The listing is to be printed word for word, pictures omitted.
--------------------------------------------------
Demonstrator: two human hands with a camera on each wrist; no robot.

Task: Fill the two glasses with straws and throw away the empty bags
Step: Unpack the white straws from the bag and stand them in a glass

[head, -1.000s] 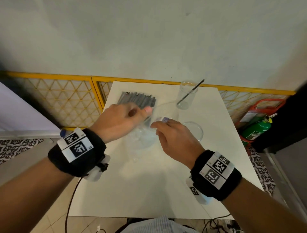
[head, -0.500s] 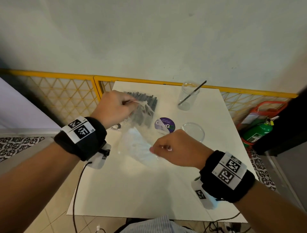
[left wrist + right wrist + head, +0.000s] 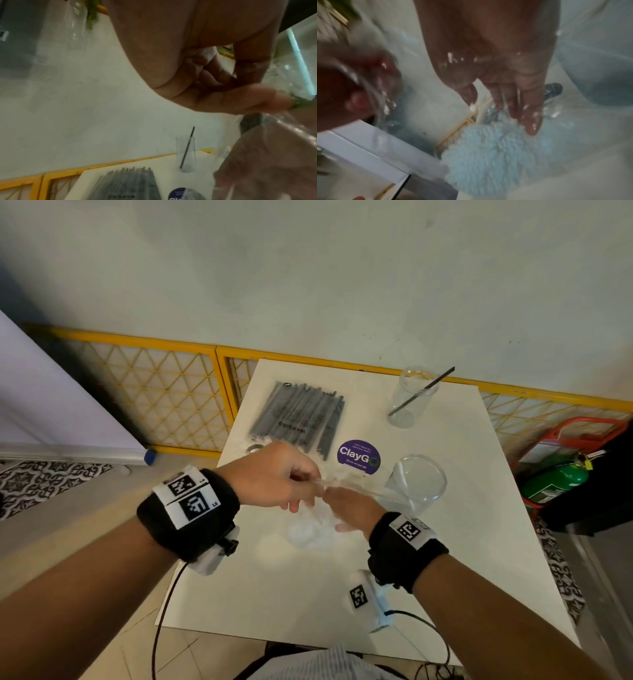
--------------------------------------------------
Task solution -
Demonstrator: two human hands with a camera on each wrist; no robot.

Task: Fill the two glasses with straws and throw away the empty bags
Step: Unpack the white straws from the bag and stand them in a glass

[head, -1.000s] 
[head, -0.500s] 
[left wrist + right wrist + head, +0.000s] 

What the exercise asked for is now done.